[[ DATASET CONTENT open ]]

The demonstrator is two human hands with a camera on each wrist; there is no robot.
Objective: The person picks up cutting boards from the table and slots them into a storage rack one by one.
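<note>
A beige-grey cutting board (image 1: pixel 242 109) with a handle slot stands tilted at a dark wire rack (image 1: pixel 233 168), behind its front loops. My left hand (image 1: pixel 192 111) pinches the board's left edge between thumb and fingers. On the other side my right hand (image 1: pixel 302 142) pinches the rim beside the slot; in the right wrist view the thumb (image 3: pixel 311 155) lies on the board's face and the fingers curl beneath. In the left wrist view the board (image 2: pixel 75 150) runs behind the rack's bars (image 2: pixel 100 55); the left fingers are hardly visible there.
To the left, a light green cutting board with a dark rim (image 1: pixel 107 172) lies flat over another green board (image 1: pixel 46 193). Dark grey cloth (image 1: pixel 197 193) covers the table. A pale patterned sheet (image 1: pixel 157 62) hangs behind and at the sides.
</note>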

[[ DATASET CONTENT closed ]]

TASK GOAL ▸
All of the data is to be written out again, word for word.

EXPECTED OUTPUT ▸
The demonstrator is two human hands with a camera on each wrist; there is no robot.
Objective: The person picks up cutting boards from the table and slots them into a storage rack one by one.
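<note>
A beige-grey cutting board (image 1: pixel 242 109) with a handle slot stands tilted at a dark wire rack (image 1: pixel 233 168), behind its front loops. My left hand (image 1: pixel 192 111) pinches the board's left edge between thumb and fingers. On the other side my right hand (image 1: pixel 302 142) pinches the rim beside the slot; in the right wrist view the thumb (image 3: pixel 311 155) lies on the board's face and the fingers curl beneath. In the left wrist view the board (image 2: pixel 75 150) runs behind the rack's bars (image 2: pixel 100 55); the left fingers are hardly visible there.
To the left, a light green cutting board with a dark rim (image 1: pixel 107 172) lies flat over another green board (image 1: pixel 46 193). Dark grey cloth (image 1: pixel 197 193) covers the table. A pale patterned sheet (image 1: pixel 157 62) hangs behind and at the sides.
</note>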

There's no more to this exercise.